= Windows Media Connect =

Windows Media Connect (WMC) is a UPnP AV server from Microsoft for Windows XP and later Windows operating systems, to share and stream media on a Windows computer to WMC clients. The first two releases of WMC were made available as stand-alone software, and included a client as well. Following that, it was renamed to Home Media Ecosystem (HME) and the media server component was integrated into Windows Media Player and Windows Home Server. WMC version 2.0 can be manually installed on Windows Server 2008 or Windows Server 2008 R2 32bit or 64bit operating system but this type of installation is not officially supported by Microsoft and requires manual tweaking of NT Services' dependencies in order to run.

==Version history==
WMC 1.0 was originally released as an out-of-band update to Windows XP, which could stream only Windows Media files. Version 2.0 added support for UNC paths and removable devices as well as enhanced support for media formats, including ASF. Future versions were not released as stand-alone applications, but integrated into Windows Media Player, where it powers the Network Sharing Service feature. WMP 11 in Windows XP contains WMC 3.0, and in Windows Vista it contains WMC 4.0; the Windows Vista version of WMP 11 includes a WMC client as well. While WMC 3.0 and WMC 4.0 offer similar feature-set, they are built using different codebases. With WMP integration, WMC can make available the entire media library managed by WMP. When a shared library is browsed by the WMP client, it can be browsed, filtered and sorted like a regular WMP media library. On Windows XP by default, Windows Media Connect 2.0 does not work after Windows Media Player 11 has been installed, although Windows Media Player 11 only includes the UPnP AV server and does not include the client.

==Overview==
WMC is a UPnP AV server that can make media files stored on a computer available to UPnP AV-compatible digital media receiver clients over a local area network. WMC advertises itself to the clients, so there is no need to manually configure the client to connect to the WMC server. Multiple WMC instances can run at a time, all will be accessible to a client. Any UPnP AV client can be used to access WMC shared media. The client can query WMC for the list of files shared, the result of the query is formatted using XML. Once it chooses from the list the media to be played, the media file is streamed to the client for playing. Pictures are streamed using HTTP, different protocols are used for music and video. A client supporting the UPnP Media Renderer standard will be able to render the stream.

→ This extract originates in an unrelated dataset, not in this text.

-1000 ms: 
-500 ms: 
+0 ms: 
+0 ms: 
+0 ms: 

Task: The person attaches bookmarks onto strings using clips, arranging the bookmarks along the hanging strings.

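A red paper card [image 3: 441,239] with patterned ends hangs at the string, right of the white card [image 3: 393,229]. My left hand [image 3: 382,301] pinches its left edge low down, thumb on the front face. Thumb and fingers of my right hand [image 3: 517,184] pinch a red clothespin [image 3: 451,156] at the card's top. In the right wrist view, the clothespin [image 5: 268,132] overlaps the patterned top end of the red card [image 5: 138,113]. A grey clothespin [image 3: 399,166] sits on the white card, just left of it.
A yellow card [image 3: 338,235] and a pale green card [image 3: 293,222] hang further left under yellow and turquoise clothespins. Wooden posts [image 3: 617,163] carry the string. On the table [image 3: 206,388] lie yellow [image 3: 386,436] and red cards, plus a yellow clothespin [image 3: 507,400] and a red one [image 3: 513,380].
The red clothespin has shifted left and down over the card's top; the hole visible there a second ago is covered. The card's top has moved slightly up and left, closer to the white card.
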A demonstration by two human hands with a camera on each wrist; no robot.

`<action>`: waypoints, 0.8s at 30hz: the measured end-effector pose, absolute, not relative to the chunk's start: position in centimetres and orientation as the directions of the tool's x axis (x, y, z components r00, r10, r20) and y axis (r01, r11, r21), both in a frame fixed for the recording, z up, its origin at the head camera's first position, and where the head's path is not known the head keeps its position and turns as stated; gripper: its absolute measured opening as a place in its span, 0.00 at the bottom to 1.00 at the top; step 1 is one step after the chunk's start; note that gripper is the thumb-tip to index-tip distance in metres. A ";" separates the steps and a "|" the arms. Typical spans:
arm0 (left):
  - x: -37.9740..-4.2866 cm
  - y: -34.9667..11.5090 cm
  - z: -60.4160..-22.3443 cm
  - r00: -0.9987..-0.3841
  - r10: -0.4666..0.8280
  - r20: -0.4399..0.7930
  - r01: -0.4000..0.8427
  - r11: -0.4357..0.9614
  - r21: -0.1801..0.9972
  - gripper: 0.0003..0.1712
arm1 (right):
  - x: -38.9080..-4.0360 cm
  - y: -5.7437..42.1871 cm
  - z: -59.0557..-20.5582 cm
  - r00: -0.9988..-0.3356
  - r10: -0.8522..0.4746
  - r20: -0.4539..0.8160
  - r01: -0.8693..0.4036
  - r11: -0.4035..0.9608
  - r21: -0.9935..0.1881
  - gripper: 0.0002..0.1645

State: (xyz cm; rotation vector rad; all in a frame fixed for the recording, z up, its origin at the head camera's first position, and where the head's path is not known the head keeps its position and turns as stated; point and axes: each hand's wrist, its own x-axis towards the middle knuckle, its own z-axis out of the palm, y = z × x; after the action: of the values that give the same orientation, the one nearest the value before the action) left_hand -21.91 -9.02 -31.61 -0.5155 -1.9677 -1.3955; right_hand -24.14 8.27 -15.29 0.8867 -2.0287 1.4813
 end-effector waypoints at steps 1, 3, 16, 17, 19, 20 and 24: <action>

While any UPnP AV client can act as a client, using a dedicated WMC client, like the Xbox 360 and PlayStation 3, Zune music player, WMP 11 in Windows Vista or the WMC standalone client (available as part of WMC 2.0) can give an enhanced experience. The query results for the list of media contain certain metadata about the files as well, including media type, dates, rating, keywords for artist, albums etc. It also contains shared playlists. A WMC client uses these metadata to present the media items categorically for browsing. The top-level menu in a WMC client has containers for Audio, Video, Pictures and Playlists, and sub-menus further categorize the media. Client-side playlists can be created out of these shared files as well. When the WMC 11 client is used to access a library shared by WMC 3.0 or WMC 4.0, it lists the media files as a Shared Library using the same library view it uses to organize local media files, complete with album art and thumbnails.